Culture of technological work under fire
The firestorm surrounding Pinduoduo has reignited a long-running debate in China about the tech industry’s controversial “996” work culture, a term that refers to the practice of working from 9 am to 9 pm six days a week. week that is said to be common among large technology companies and startups in the country.
The public’s reaction against the practice is not new. Alibaba co-founder Jack Ma, for example, was heavily criticized in China two years ago after calling 996 culture a “great blessing.”
“The sad death of Pinduoduo employees provides Beijing with timely and highly visceral publicity that it can harness to further its political goals,” said Alex Capri, a senior fellow at the Hinrich Foundation and visiting senior fellow at the National University of Singapore. “The message: The Pinduoduo tragedy is another lesson in what happens when private companies put their own business priorities before [ruling Chinese Communist Party]. “
Chinese state media has picked up on the recent controversies, further suggesting that the government is willing to fan criticism of these tech companies. (Such media are a powerful tool in the country’s propaganda machine, and are often viewed as barometers of sentiment among senior officials.)
Xinhua interviewed Wang, the former Pinduoduo worker, on Tuesday. He told the publication that while his comments were drastic, he did not regret posting his photo.
“It is the Chinese government that allowed the Wang Taixu video to have so much circulation and generate such heated discussions,” said Jack Qiu Linchuan, a communications professor at the National University of Singapore and an expert on Chinese labor issues. “One of the fundamental reasons for the huge public reaction is that the government did not censor it, despite having full capacity to do so.”

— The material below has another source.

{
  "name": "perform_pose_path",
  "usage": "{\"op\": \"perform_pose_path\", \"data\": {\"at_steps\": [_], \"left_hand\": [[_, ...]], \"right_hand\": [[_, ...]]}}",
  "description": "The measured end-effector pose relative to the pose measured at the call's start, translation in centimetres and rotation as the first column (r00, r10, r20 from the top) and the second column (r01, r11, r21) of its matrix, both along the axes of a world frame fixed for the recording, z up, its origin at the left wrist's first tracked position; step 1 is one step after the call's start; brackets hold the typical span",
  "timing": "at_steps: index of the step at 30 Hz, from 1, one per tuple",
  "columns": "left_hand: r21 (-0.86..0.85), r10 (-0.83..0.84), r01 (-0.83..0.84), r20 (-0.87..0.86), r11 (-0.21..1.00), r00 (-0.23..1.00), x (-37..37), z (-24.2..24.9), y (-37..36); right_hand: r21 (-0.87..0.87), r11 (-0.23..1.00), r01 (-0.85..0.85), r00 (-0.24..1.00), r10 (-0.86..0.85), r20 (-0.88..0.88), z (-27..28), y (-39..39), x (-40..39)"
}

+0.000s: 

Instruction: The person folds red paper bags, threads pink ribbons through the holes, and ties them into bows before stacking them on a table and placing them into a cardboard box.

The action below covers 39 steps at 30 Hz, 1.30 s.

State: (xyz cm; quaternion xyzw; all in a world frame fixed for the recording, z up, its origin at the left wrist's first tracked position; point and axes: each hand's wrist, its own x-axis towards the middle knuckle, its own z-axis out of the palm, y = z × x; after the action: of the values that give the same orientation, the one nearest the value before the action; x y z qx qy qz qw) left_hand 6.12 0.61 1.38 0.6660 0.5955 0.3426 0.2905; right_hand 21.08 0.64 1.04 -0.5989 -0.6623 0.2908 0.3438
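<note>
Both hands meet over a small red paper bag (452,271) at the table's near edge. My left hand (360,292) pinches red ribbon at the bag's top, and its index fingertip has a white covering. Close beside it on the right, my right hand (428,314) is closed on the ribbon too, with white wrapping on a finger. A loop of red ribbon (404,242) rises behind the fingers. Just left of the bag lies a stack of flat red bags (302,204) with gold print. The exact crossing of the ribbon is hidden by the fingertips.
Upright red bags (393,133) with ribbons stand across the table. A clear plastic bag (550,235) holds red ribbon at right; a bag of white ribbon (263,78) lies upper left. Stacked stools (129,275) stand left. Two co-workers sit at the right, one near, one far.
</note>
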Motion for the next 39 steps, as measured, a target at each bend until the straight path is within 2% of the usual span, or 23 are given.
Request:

Brock Silvers, chief investment officer at Hong Kong-based Kaiyuan Capital, also said the recent backlash against the 996 culture appeared to have “political overtones.”

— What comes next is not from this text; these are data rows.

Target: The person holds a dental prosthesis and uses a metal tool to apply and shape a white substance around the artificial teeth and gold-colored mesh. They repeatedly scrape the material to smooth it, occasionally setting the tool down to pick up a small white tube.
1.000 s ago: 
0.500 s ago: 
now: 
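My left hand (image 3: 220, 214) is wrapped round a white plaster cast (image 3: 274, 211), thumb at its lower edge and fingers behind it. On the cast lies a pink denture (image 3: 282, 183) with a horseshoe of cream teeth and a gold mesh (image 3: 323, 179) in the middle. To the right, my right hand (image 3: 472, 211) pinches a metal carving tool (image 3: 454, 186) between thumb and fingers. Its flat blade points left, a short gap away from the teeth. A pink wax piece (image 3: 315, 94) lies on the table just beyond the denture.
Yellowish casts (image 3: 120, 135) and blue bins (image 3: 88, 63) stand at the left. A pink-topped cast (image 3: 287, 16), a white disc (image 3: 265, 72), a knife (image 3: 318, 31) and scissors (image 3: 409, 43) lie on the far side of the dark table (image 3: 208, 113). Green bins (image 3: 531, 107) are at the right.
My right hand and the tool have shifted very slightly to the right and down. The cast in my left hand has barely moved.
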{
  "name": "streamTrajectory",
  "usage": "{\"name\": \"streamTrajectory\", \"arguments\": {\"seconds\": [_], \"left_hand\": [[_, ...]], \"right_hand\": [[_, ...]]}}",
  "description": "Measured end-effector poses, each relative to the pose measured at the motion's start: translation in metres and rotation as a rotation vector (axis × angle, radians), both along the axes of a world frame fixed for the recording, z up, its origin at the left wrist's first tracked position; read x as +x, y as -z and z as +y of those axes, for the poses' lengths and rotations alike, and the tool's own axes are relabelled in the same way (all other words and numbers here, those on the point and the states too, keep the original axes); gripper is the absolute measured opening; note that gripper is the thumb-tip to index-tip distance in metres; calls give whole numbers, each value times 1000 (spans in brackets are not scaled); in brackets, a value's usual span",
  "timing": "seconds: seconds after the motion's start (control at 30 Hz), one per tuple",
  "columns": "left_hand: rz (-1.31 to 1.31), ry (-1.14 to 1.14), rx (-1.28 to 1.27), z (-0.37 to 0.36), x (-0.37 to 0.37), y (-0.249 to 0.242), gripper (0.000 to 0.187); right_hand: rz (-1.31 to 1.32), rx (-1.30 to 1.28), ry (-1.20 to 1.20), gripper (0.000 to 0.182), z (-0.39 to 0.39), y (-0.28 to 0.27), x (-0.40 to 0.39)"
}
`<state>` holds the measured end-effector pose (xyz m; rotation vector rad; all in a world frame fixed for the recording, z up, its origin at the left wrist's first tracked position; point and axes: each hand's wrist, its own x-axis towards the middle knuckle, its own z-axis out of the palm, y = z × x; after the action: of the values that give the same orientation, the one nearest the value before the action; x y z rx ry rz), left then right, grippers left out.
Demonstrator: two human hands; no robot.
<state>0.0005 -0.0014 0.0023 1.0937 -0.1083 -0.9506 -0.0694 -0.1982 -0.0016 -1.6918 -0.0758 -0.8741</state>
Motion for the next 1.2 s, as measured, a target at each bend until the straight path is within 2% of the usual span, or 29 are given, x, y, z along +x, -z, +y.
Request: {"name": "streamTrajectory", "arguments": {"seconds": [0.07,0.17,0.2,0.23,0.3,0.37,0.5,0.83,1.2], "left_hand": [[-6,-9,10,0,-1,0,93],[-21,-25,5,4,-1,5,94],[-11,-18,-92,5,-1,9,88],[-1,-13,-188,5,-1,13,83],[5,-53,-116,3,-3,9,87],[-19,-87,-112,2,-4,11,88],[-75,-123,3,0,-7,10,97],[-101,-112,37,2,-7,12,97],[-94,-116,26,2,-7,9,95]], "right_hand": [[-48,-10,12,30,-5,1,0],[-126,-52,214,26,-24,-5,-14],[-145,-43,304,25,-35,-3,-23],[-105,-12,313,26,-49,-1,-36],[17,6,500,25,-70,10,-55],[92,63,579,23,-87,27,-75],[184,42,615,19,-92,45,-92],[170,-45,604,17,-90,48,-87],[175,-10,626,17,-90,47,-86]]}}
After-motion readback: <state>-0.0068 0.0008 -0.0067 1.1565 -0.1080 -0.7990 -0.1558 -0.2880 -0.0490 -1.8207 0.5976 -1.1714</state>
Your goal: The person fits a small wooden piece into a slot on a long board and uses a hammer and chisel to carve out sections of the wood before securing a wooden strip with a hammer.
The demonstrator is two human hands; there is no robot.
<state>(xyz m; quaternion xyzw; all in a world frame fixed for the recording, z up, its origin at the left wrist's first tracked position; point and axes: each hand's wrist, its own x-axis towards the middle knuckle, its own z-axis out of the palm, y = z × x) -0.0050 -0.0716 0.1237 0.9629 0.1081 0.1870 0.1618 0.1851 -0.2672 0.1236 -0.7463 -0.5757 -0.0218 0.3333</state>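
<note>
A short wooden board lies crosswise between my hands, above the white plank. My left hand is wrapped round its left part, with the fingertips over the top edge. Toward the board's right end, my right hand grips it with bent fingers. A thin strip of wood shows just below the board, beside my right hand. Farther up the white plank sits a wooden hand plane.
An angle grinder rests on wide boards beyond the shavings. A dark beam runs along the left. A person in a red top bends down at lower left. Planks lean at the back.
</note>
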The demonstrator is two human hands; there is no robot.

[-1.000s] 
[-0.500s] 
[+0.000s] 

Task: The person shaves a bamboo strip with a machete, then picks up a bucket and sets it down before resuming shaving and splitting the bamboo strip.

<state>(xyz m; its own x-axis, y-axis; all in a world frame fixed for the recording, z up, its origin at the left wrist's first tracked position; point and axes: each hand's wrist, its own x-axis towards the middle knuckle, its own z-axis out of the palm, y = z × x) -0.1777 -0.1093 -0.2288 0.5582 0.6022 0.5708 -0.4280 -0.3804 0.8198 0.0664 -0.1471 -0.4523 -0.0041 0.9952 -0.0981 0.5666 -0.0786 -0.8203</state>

“Beijing is busily trying to assert new levels of control over the tech giants and their enormously wealthy leaders. The recent tragedies of the workers at Pinduoduo have provided those authorities with another potential arrow in their quiver,” Silvers said.
However, he added that the environment for workers may not change much, even after the technology sector “regains regulatory balance.”
“Ambitious workers seeking a better life will likely continue to work under the influence of 996,” Silvers said.